[DATASET EXTRACT Boundary: Start]

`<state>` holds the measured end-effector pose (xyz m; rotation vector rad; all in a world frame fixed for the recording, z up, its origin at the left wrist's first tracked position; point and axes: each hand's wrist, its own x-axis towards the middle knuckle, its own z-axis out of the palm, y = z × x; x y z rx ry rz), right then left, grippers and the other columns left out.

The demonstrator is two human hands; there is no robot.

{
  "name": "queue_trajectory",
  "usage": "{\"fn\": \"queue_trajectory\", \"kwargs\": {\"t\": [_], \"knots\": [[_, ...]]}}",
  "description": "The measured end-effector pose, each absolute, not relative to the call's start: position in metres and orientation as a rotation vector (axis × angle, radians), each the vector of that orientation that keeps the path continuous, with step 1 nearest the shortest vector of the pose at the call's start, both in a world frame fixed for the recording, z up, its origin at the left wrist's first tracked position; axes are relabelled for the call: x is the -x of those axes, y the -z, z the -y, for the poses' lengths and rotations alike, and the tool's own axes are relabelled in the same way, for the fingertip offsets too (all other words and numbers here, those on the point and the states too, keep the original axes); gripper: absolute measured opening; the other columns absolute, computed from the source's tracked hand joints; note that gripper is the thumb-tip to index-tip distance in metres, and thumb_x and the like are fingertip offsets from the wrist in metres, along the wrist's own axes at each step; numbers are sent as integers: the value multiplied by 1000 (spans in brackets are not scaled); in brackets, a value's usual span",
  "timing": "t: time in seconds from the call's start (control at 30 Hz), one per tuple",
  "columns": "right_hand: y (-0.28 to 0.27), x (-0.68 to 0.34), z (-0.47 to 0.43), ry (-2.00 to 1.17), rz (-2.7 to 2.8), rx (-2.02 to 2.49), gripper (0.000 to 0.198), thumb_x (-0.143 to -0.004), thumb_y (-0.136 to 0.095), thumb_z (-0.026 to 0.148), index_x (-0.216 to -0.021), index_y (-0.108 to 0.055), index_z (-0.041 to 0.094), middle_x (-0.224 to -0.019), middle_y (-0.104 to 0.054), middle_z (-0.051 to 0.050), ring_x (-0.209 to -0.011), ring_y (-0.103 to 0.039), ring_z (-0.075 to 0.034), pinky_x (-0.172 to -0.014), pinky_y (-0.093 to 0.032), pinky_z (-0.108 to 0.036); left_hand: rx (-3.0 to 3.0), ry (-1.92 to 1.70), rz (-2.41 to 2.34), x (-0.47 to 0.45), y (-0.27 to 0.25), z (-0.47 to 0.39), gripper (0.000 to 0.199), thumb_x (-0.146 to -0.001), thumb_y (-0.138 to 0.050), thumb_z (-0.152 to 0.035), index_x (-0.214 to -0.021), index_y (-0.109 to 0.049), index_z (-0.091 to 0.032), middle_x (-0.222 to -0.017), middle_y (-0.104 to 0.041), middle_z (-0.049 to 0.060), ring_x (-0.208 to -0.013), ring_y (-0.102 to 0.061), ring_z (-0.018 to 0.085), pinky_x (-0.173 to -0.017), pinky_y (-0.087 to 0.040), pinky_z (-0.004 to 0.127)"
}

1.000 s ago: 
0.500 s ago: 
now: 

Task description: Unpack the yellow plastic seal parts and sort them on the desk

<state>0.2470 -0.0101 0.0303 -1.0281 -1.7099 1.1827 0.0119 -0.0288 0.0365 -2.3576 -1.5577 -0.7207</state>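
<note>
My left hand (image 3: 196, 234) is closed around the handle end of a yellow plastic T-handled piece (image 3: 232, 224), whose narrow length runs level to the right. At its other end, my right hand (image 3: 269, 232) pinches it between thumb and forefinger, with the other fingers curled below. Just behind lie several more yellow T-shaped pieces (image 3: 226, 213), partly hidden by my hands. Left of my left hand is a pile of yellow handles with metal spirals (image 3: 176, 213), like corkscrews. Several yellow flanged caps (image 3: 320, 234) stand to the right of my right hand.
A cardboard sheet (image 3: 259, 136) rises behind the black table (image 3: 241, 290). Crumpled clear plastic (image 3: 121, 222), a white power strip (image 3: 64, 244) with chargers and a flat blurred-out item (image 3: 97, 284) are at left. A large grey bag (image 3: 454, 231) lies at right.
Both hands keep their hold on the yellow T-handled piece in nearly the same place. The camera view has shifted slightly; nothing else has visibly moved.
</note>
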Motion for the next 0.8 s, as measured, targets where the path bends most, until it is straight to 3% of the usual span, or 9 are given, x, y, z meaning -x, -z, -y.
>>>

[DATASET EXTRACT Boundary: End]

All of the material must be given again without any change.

WRITTEN ANSWER
`<state>` holds the measured end-effector pose (xyz m; rotation vector rad; all in a world frame fixed for the recording, z up, its origin at the left wrist's first tracked position; point and axes: each hand's wrist, its own x-axis towards the middle knuckle, its own z-axis out of the palm, y = z × x; x y z rx ry rz), right then left, grippers and the other columns left out.

The demonstrator is two human hands; there is no robot.

{
  "name": "queue_trajectory",
  "usage": "{\"fn\": \"queue_trajectory\", \"kwargs\": {\"t\": [_], \"knots\": [[_, ...]]}}",
  "description": "The measured end-effector pose, each absolute, not relative to the call's start: position in metres and orientation as a rotation vector (axis × angle, radians), each the vector of that orientation that keeps the path continuous, with step 1 nearest the shortest vector of the pose at the call's start, both in a world frame fixed for the recording, z up, its origin at the left wrist's first tracked position; axes are relabelled for the call: x is the -x of those axes, y the -z, z the -y, for the poses' lengths and rotations alike, and the tool's own axes are relabelled in the same way, for the fingertip offsets too (all other words and numbers here, those on the point and the states too, keep the original axes); gripper: absolute measured opening; the other columns absolute, computed from the source's tracked hand joints; note that gripper is the thumb-tip to index-tip distance in metres, and thumb_x and the like are fingertip offsets from the wrist in metres, along the wrist's own axes at each step; numbers are sent as integers: the value multiplied by 1000 (spans in brackets are not scaled); in brackets, a value's usual span",
  "timing": "t: time in seconds from the call's start (control at 30 Hz), one per tuple",
  "columns": "right_hand: y (-0.28 to 0.27), x (-0.68 to 0.34), z (-0.47 to 0.43), ry (-2.00 to 1.17), rz (-2.7 to 2.8), rx (-2.02 to 2.49), gripper (0.000 to 0.198), thumb_x (-0.143 to -0.004), thumb_y (-0.136 to 0.095), thumb_z (-0.026 to 0.148), index_x (-0.216 to -0.021), index_y (-0.108 to 0.055), index_z (-0.041 to 0.094), middle_x (-0.224 to -0.019), middle_y (-0.104 to 0.054), middle_z (-0.051 to 0.050), ring_x (-0.209 to -0.011), ring_y (-0.103 to 0.039), ring_z (-0.075 to 0.034), pinky_x (-0.172 to -0.014), pinky_y (-0.093 to 0.032), pinky_z (-0.108 to 0.036); left_hand: rx (-3.0 to 3.0), ry (-1.92 to 1.70), rz (-2.41 to 2.34), x (-0.47 to 0.45), y (-0.27 to 0.25), z (-0.47 to 0.39), gripper (0.000 to 0.199), thumb_x (-0.146 to -0.001), thumb_y (-0.138 to 0.050), thumb_z (-0.152 to 0.035), index_x (-0.214 to -0.021), index_y (-0.109 to 0.049), index_z (-0.091 to 0.032), middle_x (-0.222 to -0.017), middle_y (-0.104 to 0.041), middle_z (-0.049 to 0.060), ring_x (-0.208 to -0.013), ring_y (-0.102 to 0.061), ring_z (-0.018 to 0.085), pinky_x (-0.173 to -0.017), pinky_y (-0.087 to 0.040), pinky_z (-0.004 to 0.127)"
}

1.000 s ago: 
0.500 s ago: 
now: 

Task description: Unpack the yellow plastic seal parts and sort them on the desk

<state>0.2470 -0.0101 0.0303 -1.0281 -1.7099 1.1827 0.0119 -0.0288 0.0365 -2.3576 -1.5577 -0.7207</state>
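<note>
My left hand (image 3: 196, 234) is closed around the handle end of a yellow plastic T-handled piece (image 3: 232, 224), whose narrow length runs level to the right. At its other end, my right hand (image 3: 269, 232) pinches it between thumb and forefinger, with the other fingers curled below. Just behind lie several more yellow T-shaped pieces (image 3: 226, 213), partly hidden by my hands. Left of my left hand is a pile of yellow handles with metal spirals (image 3: 176, 213), like corkscrews. Several yellow flanged caps (image 3: 320, 234) stand to the right of my right hand.
A cardboard sheet (image 3: 259, 136) rises behind the black table (image 3: 241, 290). Crumpled clear plastic (image 3: 121, 222), a white power strip (image 3: 64, 244) with chargers and a flat blurred-out item (image 3: 97, 284) are at left. A large grey bag (image 3: 454, 231) lies at right.
Both hands keep their hold on the yellow T-handled piece in nearly the same place. The camera view has shifted slightly; nothing else has visibly moved.
</note>
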Motion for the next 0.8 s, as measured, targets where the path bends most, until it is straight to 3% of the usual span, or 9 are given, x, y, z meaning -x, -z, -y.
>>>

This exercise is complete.